§ **WORK ORDER**
Please report each line in the material below that includes "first".

◆ ◆ ◆ ◆ ◆

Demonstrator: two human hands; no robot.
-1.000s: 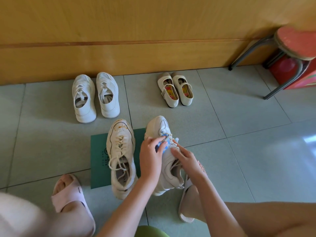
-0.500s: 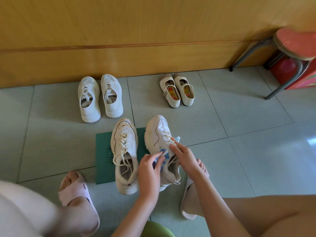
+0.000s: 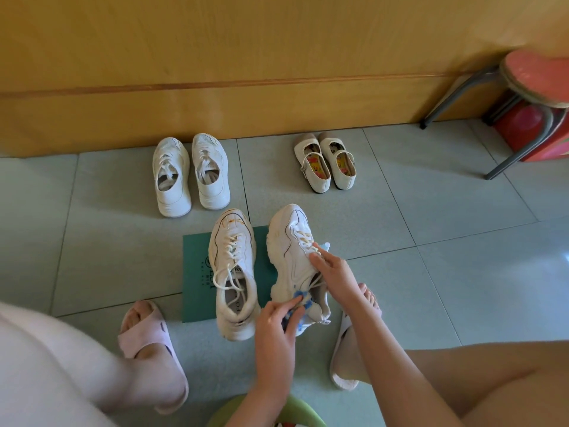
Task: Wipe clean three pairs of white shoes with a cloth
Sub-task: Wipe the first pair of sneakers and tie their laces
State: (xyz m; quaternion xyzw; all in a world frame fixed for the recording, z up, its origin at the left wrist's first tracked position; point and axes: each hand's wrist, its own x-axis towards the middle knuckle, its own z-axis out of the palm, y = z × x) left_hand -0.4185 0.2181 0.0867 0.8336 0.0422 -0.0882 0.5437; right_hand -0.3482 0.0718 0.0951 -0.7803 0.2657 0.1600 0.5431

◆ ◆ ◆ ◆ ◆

§ **ANSWER SECTION**
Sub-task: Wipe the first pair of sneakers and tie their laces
State: (xyz m; quaternion xyzw; all in a world frame fixed for the recording, z up, its origin at the left wrist's first tracked position; point and axes: each hand's wrist, its own x-axis towards the middle knuckle, its own z-axis out of the palm, y = z × x) left_hand -0.4185 0.2181 0.0867 0.8336 0.0422 -0.0882 0.5437; right_hand -0.3482 0.0718 0.0951 -0.7803 0.2657 0.1600 0.5431

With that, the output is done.